- Problem requirements -
With all images left out, restate the records below exactly as written.

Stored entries
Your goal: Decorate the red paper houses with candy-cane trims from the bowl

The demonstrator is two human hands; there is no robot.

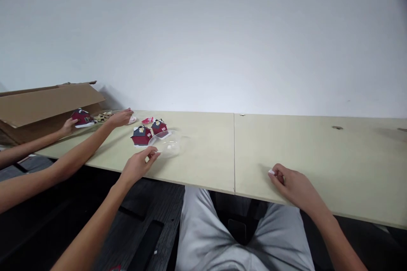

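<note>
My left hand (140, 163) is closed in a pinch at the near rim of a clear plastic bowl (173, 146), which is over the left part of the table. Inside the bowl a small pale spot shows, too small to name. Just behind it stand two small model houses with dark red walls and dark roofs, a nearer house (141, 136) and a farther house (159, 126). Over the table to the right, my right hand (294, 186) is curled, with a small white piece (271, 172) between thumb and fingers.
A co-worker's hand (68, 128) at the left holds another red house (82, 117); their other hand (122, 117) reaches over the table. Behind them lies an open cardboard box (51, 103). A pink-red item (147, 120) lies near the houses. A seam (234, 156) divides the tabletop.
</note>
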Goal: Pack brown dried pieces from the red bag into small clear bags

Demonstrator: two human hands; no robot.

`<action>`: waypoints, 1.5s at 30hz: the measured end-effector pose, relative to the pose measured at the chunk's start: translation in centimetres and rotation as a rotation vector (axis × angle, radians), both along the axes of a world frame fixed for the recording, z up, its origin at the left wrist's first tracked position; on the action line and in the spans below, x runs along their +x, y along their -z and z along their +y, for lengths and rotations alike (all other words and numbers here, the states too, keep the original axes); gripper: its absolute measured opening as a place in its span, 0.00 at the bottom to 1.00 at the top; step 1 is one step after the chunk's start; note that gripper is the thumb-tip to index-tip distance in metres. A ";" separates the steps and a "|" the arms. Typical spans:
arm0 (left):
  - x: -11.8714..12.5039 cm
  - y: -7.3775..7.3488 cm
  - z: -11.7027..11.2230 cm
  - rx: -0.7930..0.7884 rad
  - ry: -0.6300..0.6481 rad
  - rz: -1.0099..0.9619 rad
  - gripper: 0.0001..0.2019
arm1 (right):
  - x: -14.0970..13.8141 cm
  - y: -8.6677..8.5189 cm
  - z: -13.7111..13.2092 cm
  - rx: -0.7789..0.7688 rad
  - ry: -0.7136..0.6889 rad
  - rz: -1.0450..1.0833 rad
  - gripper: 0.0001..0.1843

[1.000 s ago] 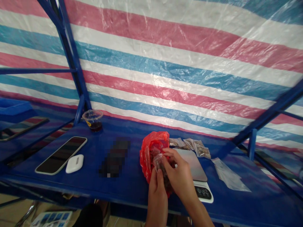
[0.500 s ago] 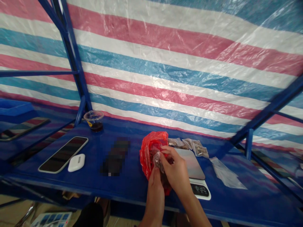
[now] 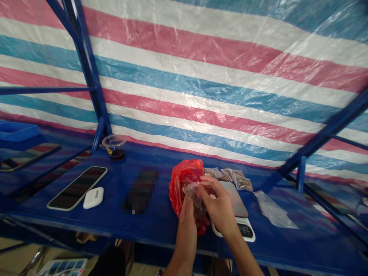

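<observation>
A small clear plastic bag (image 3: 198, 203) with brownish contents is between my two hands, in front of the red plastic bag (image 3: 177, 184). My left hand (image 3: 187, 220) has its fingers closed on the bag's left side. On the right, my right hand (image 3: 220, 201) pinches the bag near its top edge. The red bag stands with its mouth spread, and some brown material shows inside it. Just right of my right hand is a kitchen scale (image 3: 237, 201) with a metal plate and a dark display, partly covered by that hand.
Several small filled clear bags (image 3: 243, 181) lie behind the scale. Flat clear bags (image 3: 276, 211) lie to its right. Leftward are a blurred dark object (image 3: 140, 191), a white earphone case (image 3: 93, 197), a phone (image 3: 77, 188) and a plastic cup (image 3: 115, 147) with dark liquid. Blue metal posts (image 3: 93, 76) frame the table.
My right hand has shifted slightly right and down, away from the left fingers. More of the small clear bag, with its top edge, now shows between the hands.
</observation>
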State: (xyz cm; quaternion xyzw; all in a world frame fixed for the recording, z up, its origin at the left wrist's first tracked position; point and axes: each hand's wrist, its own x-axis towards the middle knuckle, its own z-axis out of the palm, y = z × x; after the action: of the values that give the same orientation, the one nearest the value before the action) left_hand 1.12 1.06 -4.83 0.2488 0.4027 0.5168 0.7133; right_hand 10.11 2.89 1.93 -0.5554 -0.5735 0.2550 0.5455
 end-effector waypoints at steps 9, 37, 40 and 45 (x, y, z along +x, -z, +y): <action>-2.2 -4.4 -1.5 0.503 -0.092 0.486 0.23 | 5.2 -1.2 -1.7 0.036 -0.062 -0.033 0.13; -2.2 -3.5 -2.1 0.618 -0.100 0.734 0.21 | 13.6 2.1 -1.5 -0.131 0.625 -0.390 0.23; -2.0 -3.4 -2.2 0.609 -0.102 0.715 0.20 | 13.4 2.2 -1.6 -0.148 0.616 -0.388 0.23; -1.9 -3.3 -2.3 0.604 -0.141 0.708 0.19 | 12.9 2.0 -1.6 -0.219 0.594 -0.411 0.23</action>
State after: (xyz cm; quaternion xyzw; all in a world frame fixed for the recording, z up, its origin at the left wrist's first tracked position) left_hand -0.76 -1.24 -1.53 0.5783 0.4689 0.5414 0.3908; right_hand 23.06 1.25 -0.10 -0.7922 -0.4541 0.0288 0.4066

- Written response -
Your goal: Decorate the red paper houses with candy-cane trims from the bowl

The demonstrator is two human hands; there is no robot.


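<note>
My left hand (140, 163) is closed in a pinch at the near rim of a clear plastic bowl (173, 146), which is over the left part of the table. Inside the bowl a small pale spot shows, too small to name. Just behind it stand two small model houses with dark red walls and dark roofs, a nearer house (141, 136) and a farther house (159, 126). Over the table to the right, my right hand (294, 186) is curled, with a small white piece (271, 172) between thumb and fingers.
A co-worker's hand (68, 128) at the left holds another red house (82, 117); their other hand (122, 117) reaches over the table. Behind them lies an open cardboard box (51, 103). A pink-red item (147, 120) lies near the houses. A seam (234, 156) divides the tabletop.
</note>
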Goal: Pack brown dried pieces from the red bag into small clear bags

Demonstrator: two human hands; no robot.

`<action>`: waypoints, 1.5s at 30hz: the measured end-effector pose, relative to the pose measured at the chunk's start: translation in centimetres and rotation as a rotation vector (axis × angle, radians), both along the axes of a world frame fixed for the recording, z up, its origin at the left wrist's first tracked position; on the action line and in the spans below, x runs along their +x, y along their -z and z along their +y, for lengths and rotations alike (all other words and numbers here, the states too, keep the original axes); gripper: its absolute measured opening as a place in its span, 0.00 at the bottom to 1.00 at the top; step 1 is one step after the chunk's start; note that gripper is the thumb-tip to index-tip distance in metres. A ";" separates the steps and a "|" the arms. Typical spans:
arm0 (left):
  - x: -11.8714..12.5039 cm
  - y: -7.3775..7.3488 cm
  - z: -11.7027..11.2230 cm
  - rx: -0.7930..0.7884 rad
  - ry: -0.6300..0.6481 rad
  - rz: -1.0099..0.9619 rad
  - gripper: 0.0001..0.2019
arm1 (right):
  - x: -14.0970..13.8141 cm
  - y: -8.6677..8.5189 cm
  - z: -13.7111..13.2092 cm
  - rx: -0.7789..0.7688 rad
  - ry: -0.7136..0.6889 rad
  - rz: -1.0450..1.0833 rad
  - gripper: 0.0001..0.1843

[1.000 s ago] 
[0.500 s ago] 
[now] 

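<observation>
A small clear plastic bag (image 3: 198, 203) with brownish contents is between my two hands, in front of the red plastic bag (image 3: 177, 184). My left hand (image 3: 187, 220) has its fingers closed on the bag's left side. On the right, my right hand (image 3: 220, 201) pinches the bag near its top edge. The red bag stands with its mouth spread, and some brown material shows inside it. Just right of my right hand is a kitchen scale (image 3: 237, 201) with a metal plate and a dark display, partly covered by that hand.
Several small filled clear bags (image 3: 243, 181) lie behind the scale. Flat clear bags (image 3: 276, 211) lie to its right. Leftward are a blurred dark object (image 3: 140, 191), a white earphone case (image 3: 93, 197), a phone (image 3: 77, 188) and a plastic cup (image 3: 115, 147) with dark liquid. Blue metal posts (image 3: 93, 76) frame the table.
My right hand has shifted slightly right and down, away from the left fingers. More of the small clear bag, with its top edge, now shows between the hands.
</observation>
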State: (xyz cm; quaternion xyzw; all in a world frame fixed for the recording, z up, its origin at the left wrist's first tracked position; point and axes: each hand's wrist, its own x-axis towards the middle knuckle, its own z-axis out of the palm, y = z × x; after the action: of the values that give the same orientation, the one nearest the value before the action) left_hand 1.12 1.06 -4.83 0.2488 0.4027 0.5168 0.7133; right_hand 10.11 2.89 1.93 -0.5554 -0.5735 0.2550 0.5455
 end-effector waypoints at steps 9, 37, 40 and 45 (x, y, z along +x, -z, +y): <action>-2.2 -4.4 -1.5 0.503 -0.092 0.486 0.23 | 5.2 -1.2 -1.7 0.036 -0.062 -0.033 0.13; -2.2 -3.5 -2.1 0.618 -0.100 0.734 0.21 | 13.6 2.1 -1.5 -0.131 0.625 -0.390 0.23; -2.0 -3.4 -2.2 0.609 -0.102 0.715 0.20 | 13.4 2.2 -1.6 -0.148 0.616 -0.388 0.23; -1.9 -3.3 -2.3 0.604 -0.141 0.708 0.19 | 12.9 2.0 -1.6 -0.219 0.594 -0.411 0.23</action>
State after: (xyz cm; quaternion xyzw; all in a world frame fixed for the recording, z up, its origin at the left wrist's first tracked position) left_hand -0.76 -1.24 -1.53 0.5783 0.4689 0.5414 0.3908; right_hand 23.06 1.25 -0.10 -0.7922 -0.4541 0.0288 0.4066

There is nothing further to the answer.